> Data shown
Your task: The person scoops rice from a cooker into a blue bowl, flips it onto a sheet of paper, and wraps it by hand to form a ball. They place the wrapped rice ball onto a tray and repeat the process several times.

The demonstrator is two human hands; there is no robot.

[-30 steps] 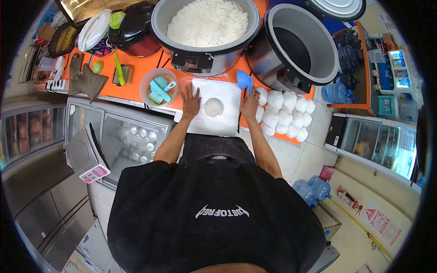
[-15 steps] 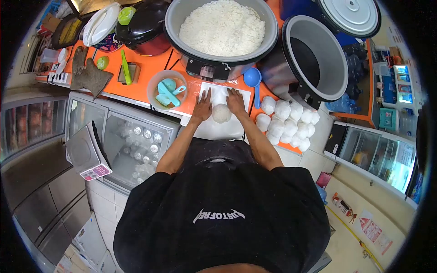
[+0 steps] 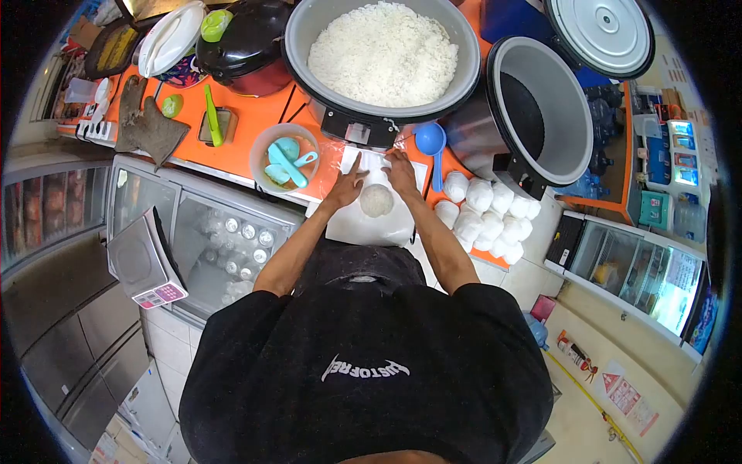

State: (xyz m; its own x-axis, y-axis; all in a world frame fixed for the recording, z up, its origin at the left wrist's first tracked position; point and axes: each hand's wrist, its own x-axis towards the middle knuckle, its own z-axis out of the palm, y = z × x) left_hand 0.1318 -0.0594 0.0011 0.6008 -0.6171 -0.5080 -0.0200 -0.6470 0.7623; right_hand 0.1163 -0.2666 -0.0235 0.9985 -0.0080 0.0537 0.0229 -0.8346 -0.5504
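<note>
A rounded portion of rice (image 3: 376, 200) sits on white sheets (image 3: 357, 230) at the counter's front edge, close to my body. My left hand (image 3: 348, 188) rests on the sheets at their left, its fingers spread. At the upper right of the sheets is my right hand (image 3: 399, 173), with its fingertips pressed together at the far edge; what they pinch, if anything, is too small to make out. Behind both hands stands a large open pot of cooked rice (image 3: 384, 56). Several white wrapped bundles (image 3: 492, 225) are piled to the right.
A bowl (image 3: 259, 161) with turquoise utensils in water is on the left. The blue ladle (image 3: 430, 139) lies right of the sheets, beside an empty large pot (image 3: 570, 116). Further left are a green-handled tool (image 3: 213, 116), a dark red cooker (image 3: 251, 73) and a scale (image 3: 147, 259).
My right fingers have drawn together at the far edge of the sheets. My left fingers have lifted and spread. The whole view has shifted slightly.
</note>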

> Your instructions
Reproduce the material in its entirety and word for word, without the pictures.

> Response to the task
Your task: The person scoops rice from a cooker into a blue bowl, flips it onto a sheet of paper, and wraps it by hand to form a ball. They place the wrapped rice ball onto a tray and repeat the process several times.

The demonstrator is two human hands; there is no robot.

[-30 steps] 
[-15 steps] 
[+0 steps] 

State: (xyz m; its own x-axis, y-axis; all in a world frame fixed for the recording, z up, its origin at the left wrist's first tracked position; point and axes: each hand's wrist, its own x-axis towards the middle knuckle, its own z-axis out of the palm, y = z × x) left_hand 0.1318 -0.0594 0.0011 0.6008 -0.6171 -0.5080 -0.0200 -0.6470 0.7623; right_hand 0.1163 -0.2666 -0.0235 0.9985 -0.0080 0.0537 0.0229 -0.8346 -0.5504
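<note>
A rounded portion of rice (image 3: 376, 200) sits on white sheets (image 3: 357, 230) at the counter's front edge, close to my body. My left hand (image 3: 348, 188) rests on the sheets at their left, its fingers spread. At the upper right of the sheets is my right hand (image 3: 399, 173), with its fingertips pressed together at the far edge; what they pinch, if anything, is too small to make out. Behind both hands stands a large open pot of cooked rice (image 3: 384, 56). Several white wrapped bundles (image 3: 492, 225) are piled to the right.
A bowl (image 3: 259, 161) with turquoise utensils in water is on the left. The blue ladle (image 3: 430, 139) lies right of the sheets, beside an empty large pot (image 3: 570, 116). Further left are a green-handled tool (image 3: 213, 116), a dark red cooker (image 3: 251, 73) and a scale (image 3: 147, 259).
My right fingers have drawn together at the far edge of the sheets. My left fingers have lifted and spread. The whole view has shifted slightly.
</note>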

What was asked now has a complete answer.